TRY IT -> What is the number of lines in the entries that include the word "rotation"? Respond with the number only.

[Records contained in a dataset]
.....

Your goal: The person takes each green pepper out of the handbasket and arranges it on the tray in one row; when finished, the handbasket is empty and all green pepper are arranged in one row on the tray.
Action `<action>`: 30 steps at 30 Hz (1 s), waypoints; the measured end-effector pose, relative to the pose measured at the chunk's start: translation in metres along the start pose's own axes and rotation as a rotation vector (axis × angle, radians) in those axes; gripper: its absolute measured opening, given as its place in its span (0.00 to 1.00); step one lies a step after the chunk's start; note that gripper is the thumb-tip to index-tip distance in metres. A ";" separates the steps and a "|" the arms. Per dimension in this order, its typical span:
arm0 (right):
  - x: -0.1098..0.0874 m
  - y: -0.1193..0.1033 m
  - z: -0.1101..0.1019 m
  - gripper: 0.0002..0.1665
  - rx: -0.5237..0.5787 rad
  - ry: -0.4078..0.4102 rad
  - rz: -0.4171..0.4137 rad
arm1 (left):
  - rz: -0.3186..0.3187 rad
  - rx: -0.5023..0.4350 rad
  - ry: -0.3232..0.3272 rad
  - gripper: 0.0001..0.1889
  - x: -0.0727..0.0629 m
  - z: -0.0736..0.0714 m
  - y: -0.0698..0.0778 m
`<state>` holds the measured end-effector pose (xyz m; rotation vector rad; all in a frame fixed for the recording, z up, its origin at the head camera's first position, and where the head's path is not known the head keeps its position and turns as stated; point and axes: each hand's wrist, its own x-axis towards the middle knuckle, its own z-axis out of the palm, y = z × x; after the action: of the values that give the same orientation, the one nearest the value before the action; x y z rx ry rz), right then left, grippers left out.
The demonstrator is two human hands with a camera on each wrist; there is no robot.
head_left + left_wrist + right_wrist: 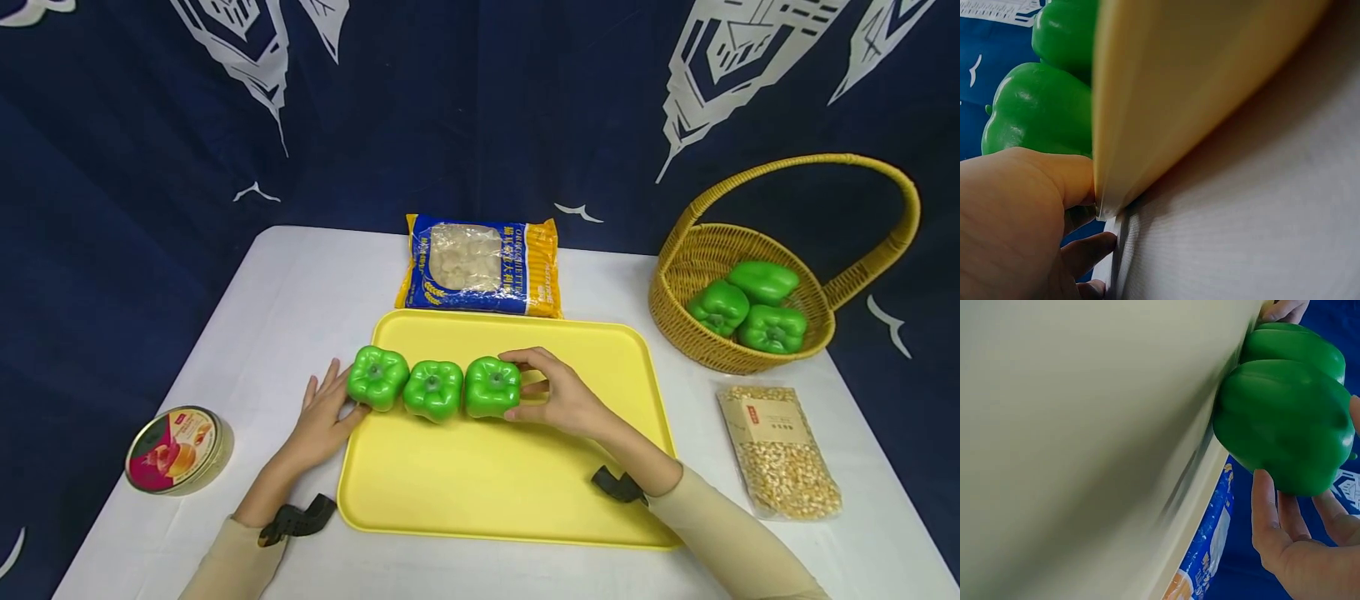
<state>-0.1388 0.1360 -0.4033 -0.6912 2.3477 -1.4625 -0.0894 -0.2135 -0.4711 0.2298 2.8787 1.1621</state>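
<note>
Three green bell peppers stand in a row on a yellow tray [510,492]: the left pepper [377,379], the middle pepper [433,391] and the right pepper [492,387]. My right hand [558,392] holds the right pepper from its right side, thumb at the near side and fingers at the far side. In the right wrist view, fingertips meet the lower part of that pepper [1285,425]. My left hand [322,425] lies at the tray's left edge, fingers fairly straight, thumb against the left pepper. The left wrist view shows this thumb beside a pepper [1038,112].
A wicker basket [675,333] with three more green peppers stands at the back right. A blue and yellow pasta bag [480,267] lies behind the tray. A bag of corn-like kernels [783,454] lies right, a round tin [178,450] left. A dark curtain hangs behind.
</note>
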 end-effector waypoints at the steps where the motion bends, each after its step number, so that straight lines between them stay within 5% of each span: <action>1: 0.000 0.000 0.000 0.43 -0.001 -0.003 -0.003 | -0.001 0.001 -0.001 0.32 0.000 0.000 0.000; 21: -0.012 -0.007 -0.031 0.43 -0.074 0.055 -0.126 | -0.004 -0.032 -0.010 0.31 0.000 0.001 0.000; 30: -0.026 0.006 -0.079 0.42 -0.067 0.175 -0.089 | -0.004 -0.024 -0.016 0.32 0.000 0.001 -0.001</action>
<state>-0.1563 0.2117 -0.3738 -0.7204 2.5382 -1.5448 -0.0896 -0.2135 -0.4721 0.2310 2.8486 1.1885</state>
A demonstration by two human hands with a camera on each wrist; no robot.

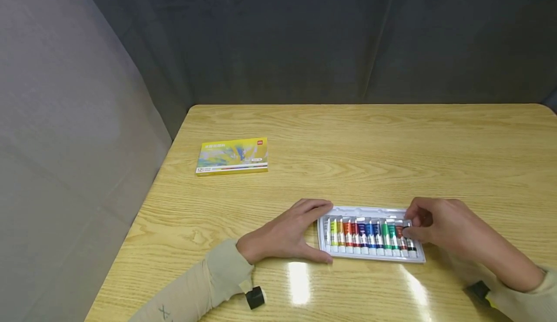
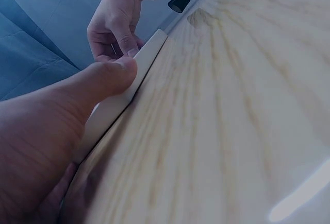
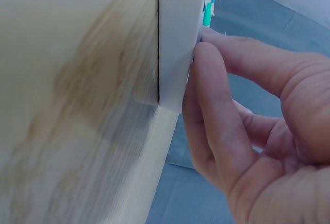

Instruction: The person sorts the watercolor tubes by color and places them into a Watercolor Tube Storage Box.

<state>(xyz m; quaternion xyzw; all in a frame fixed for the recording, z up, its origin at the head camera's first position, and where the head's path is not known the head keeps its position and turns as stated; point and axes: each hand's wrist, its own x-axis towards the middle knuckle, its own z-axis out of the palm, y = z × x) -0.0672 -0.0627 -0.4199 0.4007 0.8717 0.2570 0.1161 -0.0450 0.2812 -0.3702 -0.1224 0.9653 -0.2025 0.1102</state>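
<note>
A white plastic tray [image 1: 370, 212] lies on the table with a row of paint tubes [image 1: 362, 237] in several colours. My left hand [image 1: 287, 230] holds the tray's left end, its thumb at the near edge and its fingers at the far corner. At the tray's right end, my right hand [image 1: 448, 220] pinches the upper part of the black paint tube [image 1: 411, 245] with thumb and forefinger. Its fingertips partly hide that tube. From the right wrist, the right hand [image 3: 232, 110] is seen close against the tray's side wall [image 3: 178, 38].
A yellow paint box [image 1: 232, 156] with a printed cover lies farther back on the left. The wooden table [image 1: 391, 167] ends at a dark curtain [image 1: 278, 41] behind, and a grey cloth [image 1: 78, 143] hangs along the left side.
</note>
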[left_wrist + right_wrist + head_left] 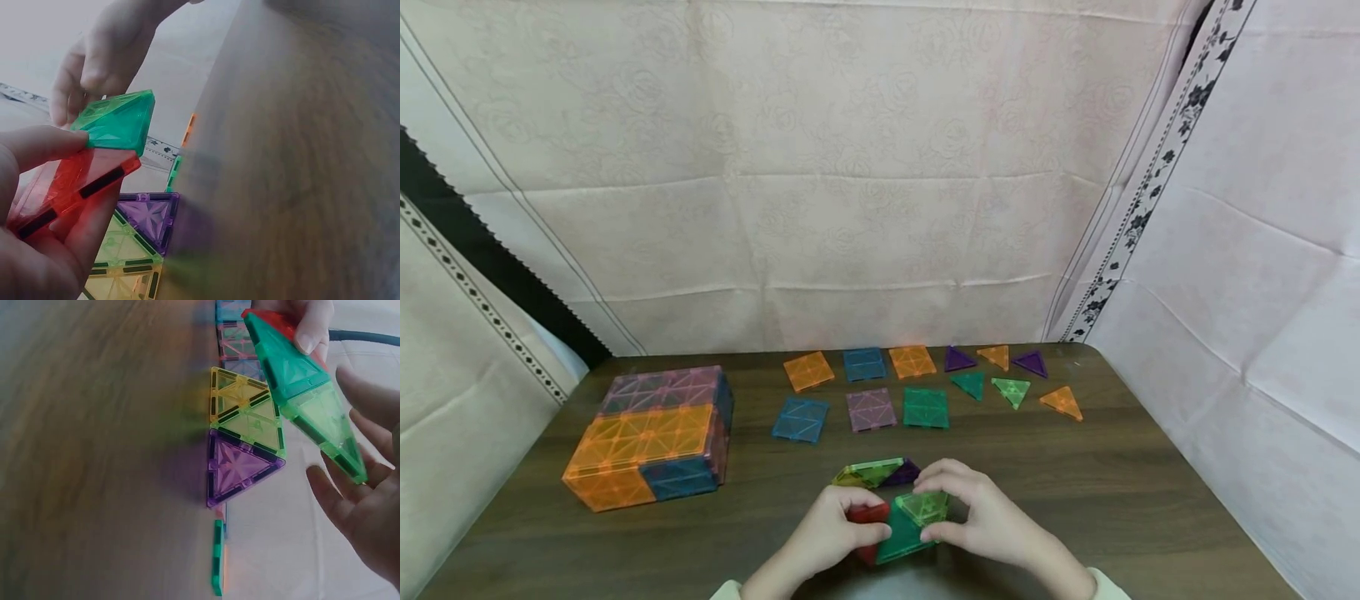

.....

RESPONSE AREA -> 2